No representation or warranty, express or implied, is made by Goldman Sachs International and Mediobanca – Banca di Credito Finanziario S.p.A. (the "Managers"), or any of their respective affiliates, directors, officers, employees, advisers or agents as to the accuracy or completeness or verification of the information contained in this announcement, and nothing contained herein is, or shall be relied upon as, a promise or representation by the Managers in this respect, whether as to the past or future.
None of the Managers assumes any responsibility for its accuracy, completeness or verification and accordingly the Managers disclaim, to the fullest extent permitted by applicable law, any and all liability whether arising in tort, contract or otherwise which they might otherwise be found to have in respect of this announcement or any such statement.

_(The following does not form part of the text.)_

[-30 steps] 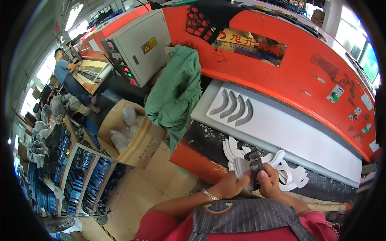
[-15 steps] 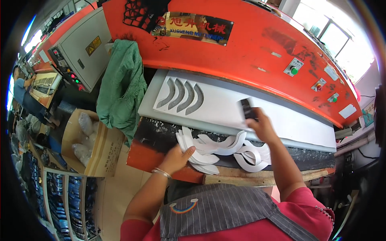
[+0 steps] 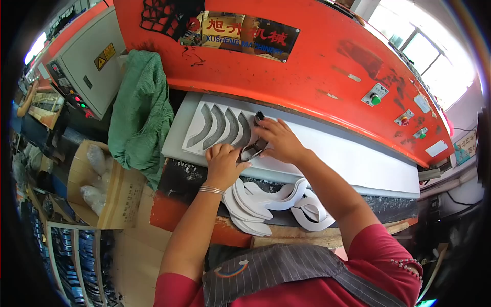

The Managers are each acting exclusively for the Company and the shareholders selling Shares in the transaction referred to in this announcement and for no-one else in connection with any transaction mentioned in this announcement and will not regard any other person (whether or not a recipient of this announcement) as a client in relation to any such transaction and will not be responsible to any other person for providing the protections afforded to their respective clients, or for advising any such person on the contents of this announcement or in connection with any transaction referred to in this announcement. The contents of this announcement have not been verified by theManagers.